BEGIN Given information

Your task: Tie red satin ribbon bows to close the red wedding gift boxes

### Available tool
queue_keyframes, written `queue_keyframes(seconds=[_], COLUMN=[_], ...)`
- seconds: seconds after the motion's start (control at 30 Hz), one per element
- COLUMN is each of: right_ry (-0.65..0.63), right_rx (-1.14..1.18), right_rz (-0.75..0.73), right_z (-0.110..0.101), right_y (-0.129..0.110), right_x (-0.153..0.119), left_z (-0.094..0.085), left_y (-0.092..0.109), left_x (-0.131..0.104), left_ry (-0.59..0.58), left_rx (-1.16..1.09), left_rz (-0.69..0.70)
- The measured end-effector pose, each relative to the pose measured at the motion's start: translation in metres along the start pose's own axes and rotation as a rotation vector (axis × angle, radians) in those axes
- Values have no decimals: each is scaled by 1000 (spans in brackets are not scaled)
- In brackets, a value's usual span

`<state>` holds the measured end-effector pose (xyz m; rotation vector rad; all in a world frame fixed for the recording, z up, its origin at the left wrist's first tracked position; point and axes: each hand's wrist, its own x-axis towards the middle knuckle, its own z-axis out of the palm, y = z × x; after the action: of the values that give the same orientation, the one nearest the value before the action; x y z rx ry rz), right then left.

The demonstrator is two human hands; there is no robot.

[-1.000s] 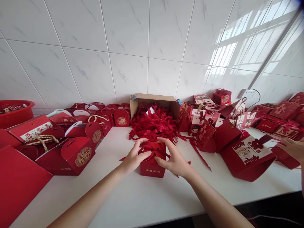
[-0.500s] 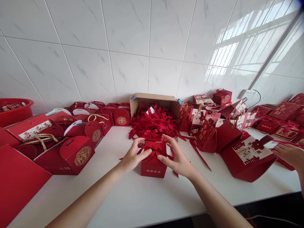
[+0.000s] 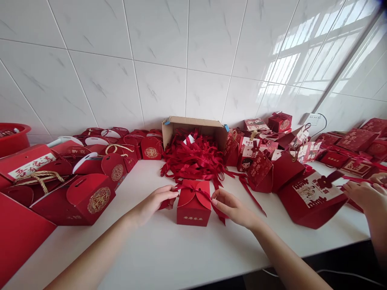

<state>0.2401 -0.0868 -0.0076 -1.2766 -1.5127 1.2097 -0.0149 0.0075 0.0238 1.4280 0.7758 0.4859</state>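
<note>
A small red gift box (image 3: 193,209) with gold characters stands upright on the white table, its rounded flaps folded over the top. A dark red ribbon (image 3: 193,186) crosses the top with a knot or bow in the middle. At the box's left side, my left hand (image 3: 161,199) pinches one end of the ribbon. On the other side my right hand (image 3: 231,204) is closed on the ribbon's right part, with a tail hanging below. Fingertips of both hands are close beside the box.
Behind the box, a cardboard carton (image 3: 196,121) lies on its side, spilling red ribbons (image 3: 196,157). Red boxes with rope handles (image 3: 90,199) crowd the left. More decorated boxes (image 3: 311,197) stand right, where another person's hands (image 3: 363,193) work. A red basin (image 3: 13,139) is far left.
Both hands have moved from over the top of the box outward to its two sides and closed on the ribbon. The bow on top is now uncovered.
</note>
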Motion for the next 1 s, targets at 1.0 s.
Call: queue_keyframes(seconds=[1.0], right_ry=[237], right_rx=[-409], right_rz=[-111], right_z=[-40], right_y=[-1], right_x=[1], left_z=[-33], left_y=[16], left_x=[-13], left_ry=[226], left_rx=[586], left_rz=[89])
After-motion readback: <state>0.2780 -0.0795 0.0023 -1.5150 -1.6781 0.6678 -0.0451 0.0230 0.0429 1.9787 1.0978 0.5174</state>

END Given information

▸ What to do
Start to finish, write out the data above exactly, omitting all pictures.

▸ Response
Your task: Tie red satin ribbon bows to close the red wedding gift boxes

### Available tool
queue_keyframes, written `queue_keyframes(seconds=[_], COLUMN=[_], ...)`
- seconds: seconds after the motion's start (control at 30 Hz), one per element
- COLUMN is each of: right_ry (-0.65..0.63), right_rx (-1.14..1.18), right_rz (-0.75..0.73), right_z (-0.110..0.101), right_y (-0.129..0.110), right_x (-0.153..0.119), left_z (-0.094..0.085), left_y (-0.092..0.109), left_x (-0.131..0.104), left_ry (-0.59..0.58), left_rx (-1.16..1.09), left_rz (-0.69..0.70)
- The measured end-effector pose, each relative to the pose measured at the motion's start: translation in metres along the start pose's own axes and rotation as a rotation vector (axis × angle, radians) in those axes
- Values have no decimals: each is scaled by 1000 (spans in brackets are not scaled)
- In brackets, a value's usual span

`<state>` holds the measured end-effector pose (xyz m; rotation vector rad; all in a world frame fixed for the recording, z up, its origin at the left wrist's first tracked position; point and axes: each hand's wrist, its own x-axis towards the middle knuckle, its own z-axis out of the palm, y = z × x; after the action: of the values that give the same orientation, the one nearest the value before the action; x y z rx ry rz), right then left.

The demonstrator is two human hands; there is no robot.

[-1.000s] 
[-0.500s] 
[+0.000s] 

<state>0.2401 -0.0868 -0.0076 -1.2766 -1.5127 1.2097 -0.0149 0.0075 0.0238 1.4280 0.7758 0.4859</state>
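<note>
A small red gift box (image 3: 193,209) with gold characters stands upright on the white table, its rounded flaps folded over the top. A dark red ribbon (image 3: 193,186) crosses the top with a knot or bow in the middle. At the box's left side, my left hand (image 3: 161,199) pinches one end of the ribbon. On the other side my right hand (image 3: 231,204) is closed on the ribbon's right part, with a tail hanging below. Fingertips of both hands are close beside the box.
Behind the box, a cardboard carton (image 3: 196,121) lies on its side, spilling red ribbons (image 3: 196,157). Red boxes with rope handles (image 3: 90,199) crowd the left. More decorated boxes (image 3: 311,197) stand right, where another person's hands (image 3: 363,193) work. A red basin (image 3: 13,139) is far left.
Both hands have moved from over the top of the box outward to its two sides and closed on the ribbon. The bow on top is now uncovered.
</note>
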Motion for the next 1 s, targets at 1.0 s.
Call: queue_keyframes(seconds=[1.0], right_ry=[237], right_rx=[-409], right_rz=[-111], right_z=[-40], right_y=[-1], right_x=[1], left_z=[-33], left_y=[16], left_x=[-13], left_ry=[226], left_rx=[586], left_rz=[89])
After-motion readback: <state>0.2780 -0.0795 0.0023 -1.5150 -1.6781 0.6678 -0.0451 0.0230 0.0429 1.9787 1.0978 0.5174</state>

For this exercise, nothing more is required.